Мой друг покровительственным жестом велел мне ждать, передвинул лестницу ближе к бассейну и вручил мне подсвечник. Настигнувшее меня любопытство подтолкнуло меня вскарабкаться по стремянке и поднять свечи повыше, чтобы разглядеть то загадочное нечто, расположенное по центру купольного потолка. Это было какое-то устройство сродни сосуду, обращенному горлышком вниз; видимо, из этого-то горлышка и вылетел странный шар. Полустертая надпись алыми буквами тянулась по выпуклому медному боку сосуда:

ХАРФАГЕР-ХАУС: 1389–188…

Я спустился вниз быстрее, чем поднялся.

– Что все это значит? – спросил я, тяжело дыша.

«Ты видел надпись?»

– Конечно. В чем ее смысл?

«Сопоставив свидетельства Хьюго Гаскойна и Трунстера, я вычислил, что особняк построен около 1389 года».

– А вторая дата?

«После второй восьмерки идет еще одна цифра, почти уничтоженная коррозией».

– Но какая?

«Ее нельзя прочесть, но можно предположить. Так как 1889 год уже почти прошел, то это может быть лишь девятка».

– Пустые домыслы! – воскликнул я, раздраженный тем, к чему он клонит. – Как же ты представляешь себе расчет на момент строительства?

«Ты же знаешь формулу Архимеда?
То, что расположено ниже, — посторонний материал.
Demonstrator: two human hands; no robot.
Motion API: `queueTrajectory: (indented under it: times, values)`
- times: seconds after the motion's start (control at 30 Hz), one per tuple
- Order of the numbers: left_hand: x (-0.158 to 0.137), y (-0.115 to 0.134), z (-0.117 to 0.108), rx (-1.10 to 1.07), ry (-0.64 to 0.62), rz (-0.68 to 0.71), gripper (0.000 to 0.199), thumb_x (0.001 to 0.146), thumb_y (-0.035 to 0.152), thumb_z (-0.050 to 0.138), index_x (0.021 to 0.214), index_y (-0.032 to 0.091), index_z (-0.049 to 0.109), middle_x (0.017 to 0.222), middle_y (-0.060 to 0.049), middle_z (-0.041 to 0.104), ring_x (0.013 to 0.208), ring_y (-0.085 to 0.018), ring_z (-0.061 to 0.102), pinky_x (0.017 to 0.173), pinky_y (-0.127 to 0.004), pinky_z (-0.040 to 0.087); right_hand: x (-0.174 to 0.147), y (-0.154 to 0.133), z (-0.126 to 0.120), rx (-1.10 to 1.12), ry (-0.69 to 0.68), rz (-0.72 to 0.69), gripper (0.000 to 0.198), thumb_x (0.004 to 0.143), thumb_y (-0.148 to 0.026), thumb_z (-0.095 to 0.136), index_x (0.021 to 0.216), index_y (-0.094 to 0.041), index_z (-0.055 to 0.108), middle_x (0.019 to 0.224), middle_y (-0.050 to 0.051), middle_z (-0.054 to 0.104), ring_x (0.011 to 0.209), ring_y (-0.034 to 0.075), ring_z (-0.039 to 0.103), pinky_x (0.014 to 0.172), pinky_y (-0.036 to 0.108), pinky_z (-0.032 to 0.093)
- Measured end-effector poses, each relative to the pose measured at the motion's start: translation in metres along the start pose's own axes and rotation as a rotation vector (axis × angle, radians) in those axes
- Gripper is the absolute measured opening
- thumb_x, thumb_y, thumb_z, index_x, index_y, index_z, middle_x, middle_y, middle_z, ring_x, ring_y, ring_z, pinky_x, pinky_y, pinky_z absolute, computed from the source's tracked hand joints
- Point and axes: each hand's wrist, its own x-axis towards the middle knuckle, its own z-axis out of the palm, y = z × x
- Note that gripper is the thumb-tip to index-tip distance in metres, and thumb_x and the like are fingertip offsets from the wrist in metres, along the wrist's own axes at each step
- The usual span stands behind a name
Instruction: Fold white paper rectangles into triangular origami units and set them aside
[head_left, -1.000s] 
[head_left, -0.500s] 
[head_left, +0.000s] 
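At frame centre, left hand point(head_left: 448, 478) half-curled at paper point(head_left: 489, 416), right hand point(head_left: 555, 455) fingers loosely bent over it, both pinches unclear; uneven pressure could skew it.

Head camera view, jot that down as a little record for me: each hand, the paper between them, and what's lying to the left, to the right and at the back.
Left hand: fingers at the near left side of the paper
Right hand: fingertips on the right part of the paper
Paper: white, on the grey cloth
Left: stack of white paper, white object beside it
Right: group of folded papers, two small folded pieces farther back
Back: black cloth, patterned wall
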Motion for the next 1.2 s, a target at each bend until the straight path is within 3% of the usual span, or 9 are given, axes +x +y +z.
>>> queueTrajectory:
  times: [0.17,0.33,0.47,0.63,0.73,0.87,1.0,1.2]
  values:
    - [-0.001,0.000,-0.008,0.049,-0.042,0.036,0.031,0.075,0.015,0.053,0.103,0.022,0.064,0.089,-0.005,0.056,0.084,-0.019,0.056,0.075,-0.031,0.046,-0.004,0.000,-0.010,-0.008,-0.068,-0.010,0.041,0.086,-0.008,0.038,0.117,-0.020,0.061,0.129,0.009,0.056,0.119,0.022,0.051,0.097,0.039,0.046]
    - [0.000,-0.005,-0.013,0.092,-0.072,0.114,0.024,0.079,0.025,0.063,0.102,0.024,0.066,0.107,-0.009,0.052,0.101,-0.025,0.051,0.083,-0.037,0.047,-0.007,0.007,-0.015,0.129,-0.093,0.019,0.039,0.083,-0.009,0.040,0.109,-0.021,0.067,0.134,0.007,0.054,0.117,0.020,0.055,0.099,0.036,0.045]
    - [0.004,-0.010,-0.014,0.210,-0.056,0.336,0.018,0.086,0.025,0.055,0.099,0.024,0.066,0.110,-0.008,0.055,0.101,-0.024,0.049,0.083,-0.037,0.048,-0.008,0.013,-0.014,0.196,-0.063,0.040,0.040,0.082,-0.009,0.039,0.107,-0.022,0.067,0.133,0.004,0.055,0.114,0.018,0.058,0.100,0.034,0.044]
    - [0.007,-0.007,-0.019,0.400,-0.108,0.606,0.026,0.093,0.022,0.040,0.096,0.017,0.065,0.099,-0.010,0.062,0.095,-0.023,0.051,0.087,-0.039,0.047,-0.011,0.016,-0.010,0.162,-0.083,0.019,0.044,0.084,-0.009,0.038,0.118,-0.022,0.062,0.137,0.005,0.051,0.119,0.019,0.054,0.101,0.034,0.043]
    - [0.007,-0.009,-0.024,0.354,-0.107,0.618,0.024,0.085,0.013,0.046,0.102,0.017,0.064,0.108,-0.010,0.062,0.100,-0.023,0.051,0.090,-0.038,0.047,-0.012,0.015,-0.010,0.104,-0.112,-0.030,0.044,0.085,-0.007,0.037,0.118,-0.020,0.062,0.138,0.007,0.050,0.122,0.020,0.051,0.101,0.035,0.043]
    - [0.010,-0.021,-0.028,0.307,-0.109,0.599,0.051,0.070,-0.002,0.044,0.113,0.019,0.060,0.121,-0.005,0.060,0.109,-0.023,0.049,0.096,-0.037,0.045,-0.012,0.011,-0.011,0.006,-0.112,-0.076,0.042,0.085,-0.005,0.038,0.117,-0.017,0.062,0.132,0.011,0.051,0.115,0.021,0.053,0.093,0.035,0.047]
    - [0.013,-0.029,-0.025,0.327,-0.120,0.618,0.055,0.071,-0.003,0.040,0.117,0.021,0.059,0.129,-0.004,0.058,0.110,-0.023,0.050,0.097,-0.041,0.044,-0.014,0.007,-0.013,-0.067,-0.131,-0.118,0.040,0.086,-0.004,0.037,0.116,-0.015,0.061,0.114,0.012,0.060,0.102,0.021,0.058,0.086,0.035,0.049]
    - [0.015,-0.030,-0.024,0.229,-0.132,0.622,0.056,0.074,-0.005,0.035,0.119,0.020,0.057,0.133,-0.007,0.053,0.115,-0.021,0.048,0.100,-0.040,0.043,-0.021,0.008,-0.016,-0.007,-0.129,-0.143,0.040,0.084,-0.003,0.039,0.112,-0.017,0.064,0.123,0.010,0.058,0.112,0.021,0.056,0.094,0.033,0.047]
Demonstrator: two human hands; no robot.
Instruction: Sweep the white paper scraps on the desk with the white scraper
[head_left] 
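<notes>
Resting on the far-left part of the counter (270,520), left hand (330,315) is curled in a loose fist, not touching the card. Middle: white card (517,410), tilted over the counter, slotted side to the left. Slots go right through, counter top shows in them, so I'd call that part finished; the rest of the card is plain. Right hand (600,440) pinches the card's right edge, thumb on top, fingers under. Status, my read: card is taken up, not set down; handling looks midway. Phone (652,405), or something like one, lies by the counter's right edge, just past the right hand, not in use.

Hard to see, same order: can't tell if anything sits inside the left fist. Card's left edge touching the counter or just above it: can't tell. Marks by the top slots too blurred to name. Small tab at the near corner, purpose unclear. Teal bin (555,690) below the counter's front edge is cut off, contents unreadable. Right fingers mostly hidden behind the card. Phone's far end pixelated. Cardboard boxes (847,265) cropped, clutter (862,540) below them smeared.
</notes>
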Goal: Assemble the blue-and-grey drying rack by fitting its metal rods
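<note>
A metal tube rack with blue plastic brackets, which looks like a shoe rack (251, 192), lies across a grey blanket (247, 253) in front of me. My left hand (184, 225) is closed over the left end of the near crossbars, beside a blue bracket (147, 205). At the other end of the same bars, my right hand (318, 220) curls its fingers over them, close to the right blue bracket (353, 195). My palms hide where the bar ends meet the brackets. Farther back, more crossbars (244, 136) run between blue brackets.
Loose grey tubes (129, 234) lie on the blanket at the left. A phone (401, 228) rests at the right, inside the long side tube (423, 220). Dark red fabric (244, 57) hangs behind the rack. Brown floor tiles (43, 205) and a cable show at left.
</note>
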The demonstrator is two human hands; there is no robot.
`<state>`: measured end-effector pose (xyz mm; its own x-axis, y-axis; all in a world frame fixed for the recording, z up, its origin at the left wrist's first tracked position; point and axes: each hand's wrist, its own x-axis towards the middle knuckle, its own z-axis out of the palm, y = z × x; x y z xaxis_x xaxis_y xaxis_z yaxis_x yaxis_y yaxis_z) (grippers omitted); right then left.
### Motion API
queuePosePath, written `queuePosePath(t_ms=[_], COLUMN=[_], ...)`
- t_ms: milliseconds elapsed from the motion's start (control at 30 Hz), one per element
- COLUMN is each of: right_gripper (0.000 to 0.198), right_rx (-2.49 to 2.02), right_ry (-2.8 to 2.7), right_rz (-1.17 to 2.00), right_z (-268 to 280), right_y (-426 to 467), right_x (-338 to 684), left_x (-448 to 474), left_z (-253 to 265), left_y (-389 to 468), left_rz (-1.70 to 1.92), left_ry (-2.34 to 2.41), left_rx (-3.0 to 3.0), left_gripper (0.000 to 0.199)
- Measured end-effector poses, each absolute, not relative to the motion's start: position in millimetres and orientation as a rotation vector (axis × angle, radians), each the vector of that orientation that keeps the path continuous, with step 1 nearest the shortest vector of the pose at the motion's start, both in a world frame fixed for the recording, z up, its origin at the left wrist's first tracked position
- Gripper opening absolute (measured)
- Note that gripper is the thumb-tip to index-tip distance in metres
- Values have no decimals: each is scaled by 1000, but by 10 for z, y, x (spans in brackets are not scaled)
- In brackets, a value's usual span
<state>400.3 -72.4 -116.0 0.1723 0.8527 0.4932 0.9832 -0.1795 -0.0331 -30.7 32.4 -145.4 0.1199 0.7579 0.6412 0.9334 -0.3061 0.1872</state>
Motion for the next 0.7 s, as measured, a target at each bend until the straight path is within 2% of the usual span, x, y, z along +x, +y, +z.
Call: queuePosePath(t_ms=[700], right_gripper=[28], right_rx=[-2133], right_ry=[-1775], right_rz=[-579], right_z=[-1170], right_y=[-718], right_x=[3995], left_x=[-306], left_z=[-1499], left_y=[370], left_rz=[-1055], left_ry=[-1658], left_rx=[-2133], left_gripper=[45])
Зная диаметр земного шара, можно найти и его объем. Диаметр сферического сосуда над нами – четыре с половиной фута, а у каждого свинцового шарика – около трети дюйма. Если допустить, что в 1389 году вся сфера была наполнена шарами, нетрудно вычислить, что из четырех с лишним миллионов падавших каждый час шаров внутри осталось не так-то много. И действительно, в сосуде их не могло быть больше. Процесс никак не может продолжаться еще год. Следовательно, речь идет об указанной цифре 9: иного быть не может».

– Это пустые домыслы! – повторил я. – Преступное расточение мысли! При помощи какой такой отчаянной алгебры ты установил, что крайний срок твоего рода обязан подойти именно тогда, когда встанет этот механизм? А тот, кто его делал, – как он мог предугадать? В твоих догадках нет никакого смысла.

Стилус яростно заплясал над вощеной дощечкой, доскребая до самой подложки.

«Да если б я сам хоть что-то знал о том КАК! Но очевидно же: над нами – огромные песочные часы, считающие некий цикл! Цикл, длящийся пятьсот лет!»

– Все еще тянет на помешательство! Как тогда регулируется падение шаров? О друг мой, ты совсем плох: твой рассудок повредился в этой проклятой обители шума.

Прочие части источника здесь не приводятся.